STBX raped me middle of this year as I had gone round to see everyone and we had a chat upstairs whilst DS was downstairs. Unfortunately I had taken two really strong painkillers and basically passed out and woke up to well.....

He was utterly ashamed and has been depressed ever since, even more so since I basically took DS away from him. It sounds callous but given STBX has a bit of a pervy history (stole naked pictures from my best friend and a few other things) I decided it wasn't the sort of environment I wanted DS in and also I noticed that DS was wearing clothes a size too small, the house was filthy. I hadn't noticed before because I was clouded by a severe depressive cloud but remarkably once I was out of the house and relationship the cloud started to lift and I was able to see what was going on. So in August I moved to a lovely house in the city that I work in, DS and the dogs came to live with me and we're all really happy, its amazing how easy it is to clean the house and keep it tidy without him there.

STBX is doing my head in, he;s moping about (living with a friend), he keeps getting ghosted on Tinder and hes utterly depressed because of it. He tells me how much he misses DS but doesn't want to spend the fuel money coming to see him so sees him less than once a week. Tells me that he has his own life to live and it was my choice to take DS to another city but complains that he misses his son. I make the effort to arrange for him to come to see DS but part of me just feels like not making the effort. Problem is DS got upset the other day that he doesn't see his Daddy enough so I can't win.

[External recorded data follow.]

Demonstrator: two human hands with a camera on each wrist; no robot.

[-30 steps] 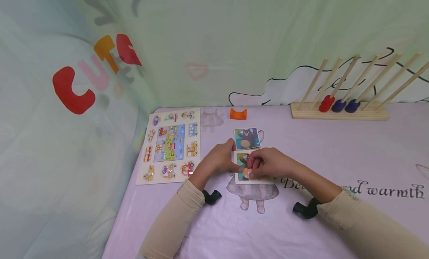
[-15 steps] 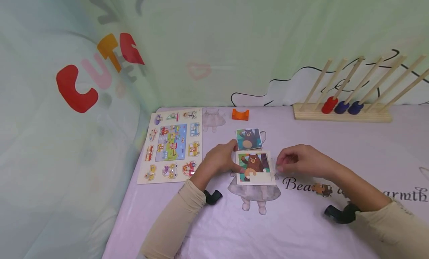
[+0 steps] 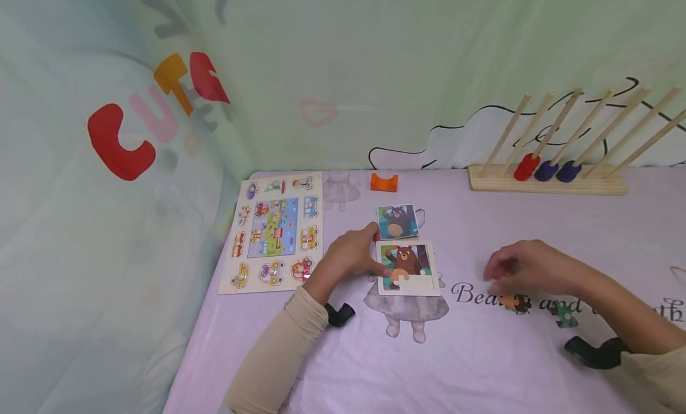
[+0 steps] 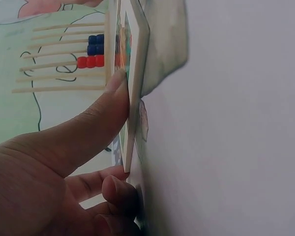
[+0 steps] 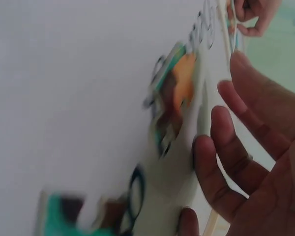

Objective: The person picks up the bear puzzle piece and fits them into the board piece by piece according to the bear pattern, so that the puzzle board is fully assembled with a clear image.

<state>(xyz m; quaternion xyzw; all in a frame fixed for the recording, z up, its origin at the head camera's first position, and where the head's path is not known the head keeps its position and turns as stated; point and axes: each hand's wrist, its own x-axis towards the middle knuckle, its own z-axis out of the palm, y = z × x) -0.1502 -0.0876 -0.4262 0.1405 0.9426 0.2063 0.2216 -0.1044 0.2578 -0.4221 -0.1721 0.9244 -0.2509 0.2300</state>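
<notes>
A bear jigsaw board (image 3: 420, 285) lies on the table in the head view, its lower right showing bare white. My left hand (image 3: 349, 253) holds it by the left side; the left wrist view has the thumb on top of the board (image 4: 137, 73) and the fingers by its edge. Above the board is a matching bear picture card (image 3: 398, 222). My right hand (image 3: 538, 270) hovers with loosely bent fingers and nothing between them, close to a brown-and-orange jigsaw piece (image 3: 517, 304). Farther right lies a green jigsaw piece (image 3: 565, 314), partly blurred in the right wrist view.
A wooden vehicle puzzle (image 3: 227, 277) lies at the left. An orange notched block (image 3: 384, 183) sits near the back wall. At the back right stands a rack of wooden pegs (image 3: 546, 186) with red and blue beads.
My right hand has moved off the board and rightward to the loose pieces, uncovering the bear picture. My left hand has stayed at the board.
</notes>
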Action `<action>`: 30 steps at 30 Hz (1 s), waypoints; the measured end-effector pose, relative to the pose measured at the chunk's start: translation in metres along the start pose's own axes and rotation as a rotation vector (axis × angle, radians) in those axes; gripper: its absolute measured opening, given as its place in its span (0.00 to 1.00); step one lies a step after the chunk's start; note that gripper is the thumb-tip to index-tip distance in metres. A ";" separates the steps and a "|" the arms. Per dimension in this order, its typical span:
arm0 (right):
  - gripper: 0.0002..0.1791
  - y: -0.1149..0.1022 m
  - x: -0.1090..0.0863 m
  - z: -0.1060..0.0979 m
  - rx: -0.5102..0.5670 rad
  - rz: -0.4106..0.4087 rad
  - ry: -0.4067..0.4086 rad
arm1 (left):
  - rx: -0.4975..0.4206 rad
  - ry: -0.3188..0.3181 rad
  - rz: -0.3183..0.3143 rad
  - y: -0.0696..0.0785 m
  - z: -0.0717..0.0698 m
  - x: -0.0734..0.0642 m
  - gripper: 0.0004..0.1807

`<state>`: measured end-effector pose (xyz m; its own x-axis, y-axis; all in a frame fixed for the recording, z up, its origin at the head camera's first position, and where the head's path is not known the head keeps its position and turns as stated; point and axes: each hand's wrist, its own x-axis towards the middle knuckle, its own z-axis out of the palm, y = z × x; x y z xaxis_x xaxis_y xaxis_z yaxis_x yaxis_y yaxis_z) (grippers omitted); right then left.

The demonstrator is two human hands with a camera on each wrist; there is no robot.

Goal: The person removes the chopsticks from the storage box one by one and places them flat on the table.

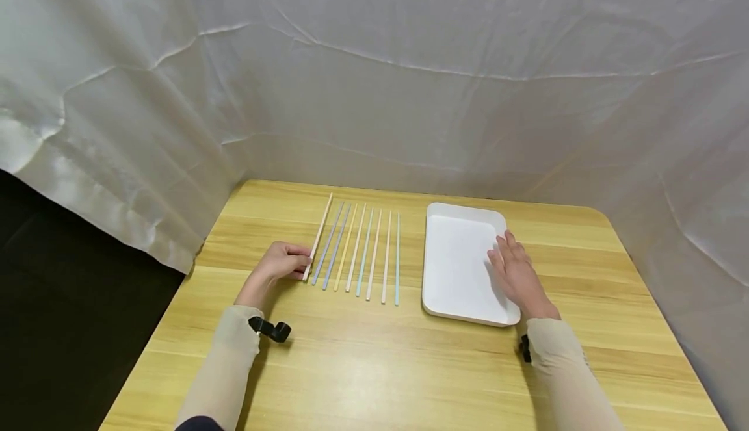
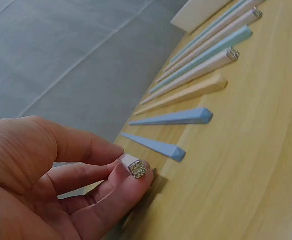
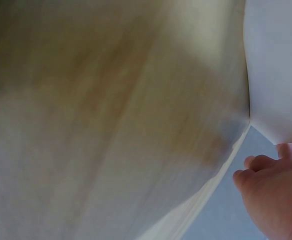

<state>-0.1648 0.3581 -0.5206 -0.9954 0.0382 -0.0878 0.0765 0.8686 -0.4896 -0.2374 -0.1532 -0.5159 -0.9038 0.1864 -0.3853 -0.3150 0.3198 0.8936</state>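
My left hand [image 1: 279, 263] pinches the thick end of a pale pink chopstick [image 1: 321, 227] between thumb and fingers, at the left end of a row. In the left wrist view, that chopstick's glittery butt [image 2: 137, 169] faces the camera. Beside it lie two blue chopsticks [image 2: 176, 117], a yellow chopstick [image 2: 186, 93], and several pink and light-green ones, all roughly parallel with thick ends toward me. Over on the right, my right hand [image 1: 517, 276] rests with extended fingers at the right rim of a white tray [image 1: 459, 259], which holds nothing.
The wooden table [image 1: 351, 366] has rounded far corners. A pale curtain [image 1: 409, 112] hangs behind it and along both sides. At the lower left, past the table's edge, there is a dark area. Each wrist wears a black strap [image 1: 266, 328].
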 end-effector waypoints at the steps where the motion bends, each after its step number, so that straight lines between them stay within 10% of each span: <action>1: 0.43 0.000 0.000 0.000 0.001 0.003 -0.004 | 0.007 0.002 -0.003 -0.001 0.000 0.000 0.20; 14: 0.42 0.001 -0.002 0.000 0.003 -0.007 0.006 | 0.074 0.040 -0.023 0.005 0.003 -0.004 0.18; 30: 0.43 0.001 0.000 0.002 -0.004 -0.015 0.006 | 0.330 0.233 0.018 0.007 0.013 -0.009 0.12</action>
<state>-0.1651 0.3583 -0.5225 -0.9968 0.0280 -0.0748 0.0611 0.8709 -0.4877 -0.2277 -0.1405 -0.5087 -0.9617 -0.0086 -0.2740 -0.2229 0.6064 0.7633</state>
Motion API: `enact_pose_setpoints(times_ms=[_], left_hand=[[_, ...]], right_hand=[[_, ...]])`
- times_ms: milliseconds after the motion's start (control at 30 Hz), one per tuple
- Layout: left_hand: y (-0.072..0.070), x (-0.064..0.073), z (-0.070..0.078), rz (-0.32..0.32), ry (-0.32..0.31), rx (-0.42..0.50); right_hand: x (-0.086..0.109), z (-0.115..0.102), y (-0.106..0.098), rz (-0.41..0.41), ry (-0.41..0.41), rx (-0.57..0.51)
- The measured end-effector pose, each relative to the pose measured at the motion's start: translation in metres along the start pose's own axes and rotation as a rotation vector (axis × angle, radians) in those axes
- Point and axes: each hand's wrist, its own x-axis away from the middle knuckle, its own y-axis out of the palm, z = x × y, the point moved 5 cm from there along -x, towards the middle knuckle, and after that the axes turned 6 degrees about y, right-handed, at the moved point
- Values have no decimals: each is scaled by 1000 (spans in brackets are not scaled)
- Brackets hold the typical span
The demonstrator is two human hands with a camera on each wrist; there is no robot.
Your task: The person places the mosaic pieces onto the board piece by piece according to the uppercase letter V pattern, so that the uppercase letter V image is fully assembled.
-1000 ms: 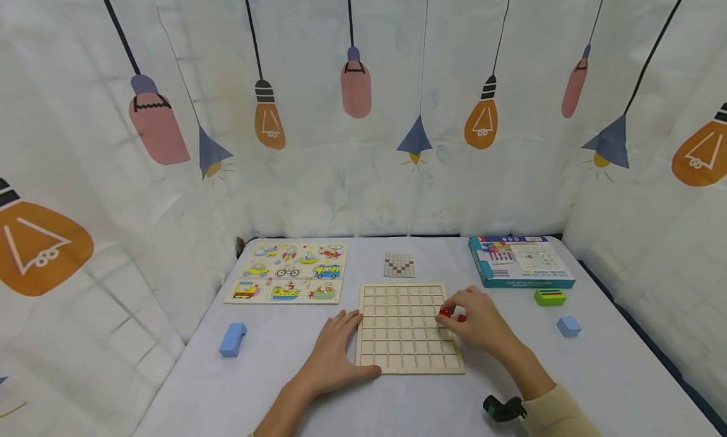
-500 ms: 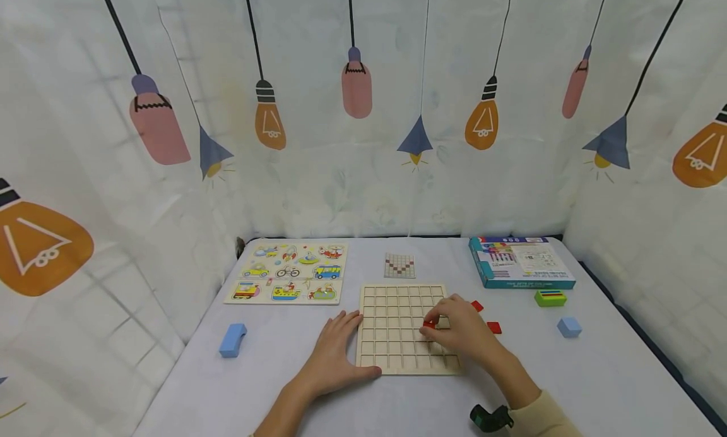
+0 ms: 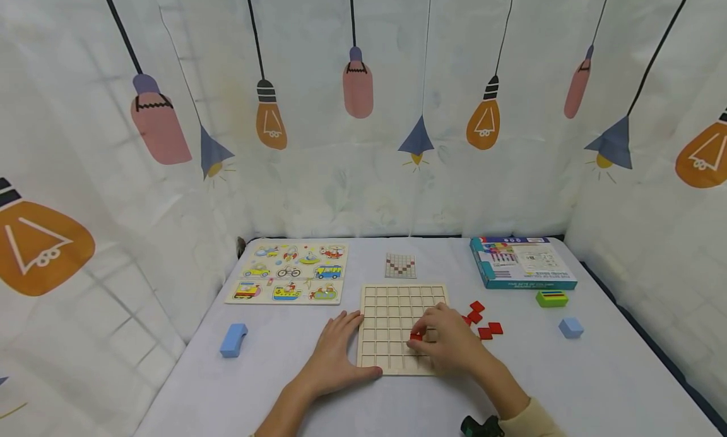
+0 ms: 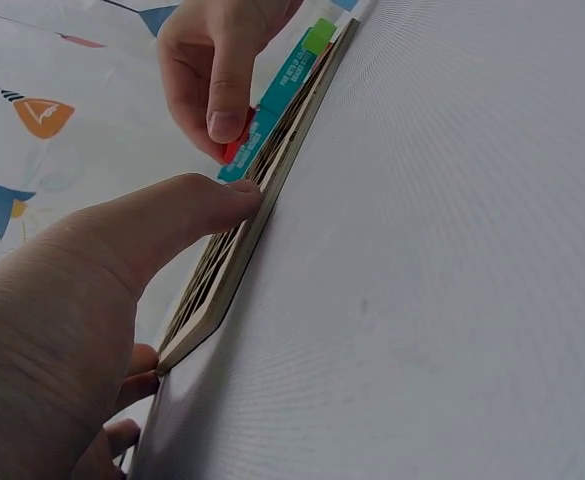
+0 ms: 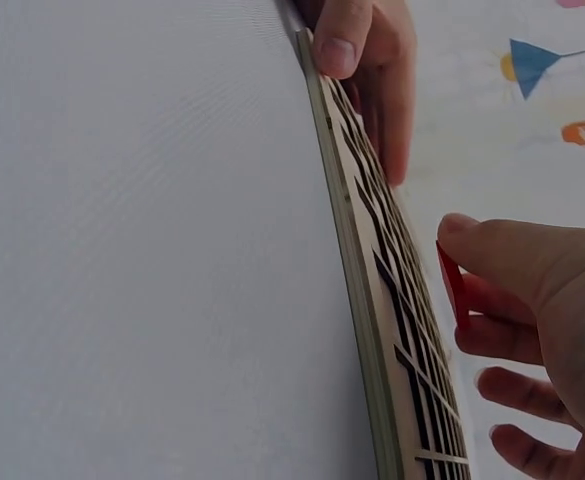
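Observation:
A wooden grid board [image 3: 387, 309] lies in front of me. My left hand [image 3: 339, 348] rests at its near left corner with spread fingers. The thumb [image 4: 207, 205] lies on the near edge and the other fingers touch the left side. My right hand [image 3: 452, 341] is over the board's right half and pinches a small red square tile [image 5: 452, 285] between thumb and fingers. In the right wrist view this tile is tilted on edge, apart from the grid. Several loose red tiles [image 3: 485, 333] lie on the table just right of the board, partly hidden by the right hand.
A small pattern card [image 3: 400, 266] lies beyond the board. Back left is a vehicle picture board [image 3: 289, 273], back right a teal box [image 3: 522, 263]. A green block [image 3: 551, 299] and a blue block [image 3: 570, 328] are at the right, a blue arch block [image 3: 233, 340] at the left.
My right hand has moved left and nearer over the board, pinching the red tile. More loose red tiles show on the table at the right. My left hand has stayed in place.

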Motion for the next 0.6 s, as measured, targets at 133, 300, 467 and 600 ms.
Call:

ANYWAY The week before I moved to this city, I set up my tinder profile. Matched with a lot of guys, and I'm still unsure why I decided to meet Mr Cactus. I think its because he wasn't pushy and looked nerdy, also I have a thing about guys who are pretty in pictures - they make me insecure. Mr Cactus didn't look pretty...but he's really pretty in person. I'm seeing him on Sunday, and STBX is complaining that he's coming to my house and then I'm disappearing. Well I said to him, I'm still not really comfortable being around you after you hurt me. You violated me and you think I would want to be near you? Apparently that "hurt his feelings"......IDGAF

I told him, the alternative is I get a babysitter. I am happy to do that. But then you're not coming here to see DS. So make of that what you will. He said I promised we could have family meals, I said we're not a family and I promised that before you raped me so. Go figure. Mr Cactus makes me feel safe, you don't. STBX says he isn't jealous of my new relationship BUT I think he is gutted that I have found someone and he keeps getting ghosted.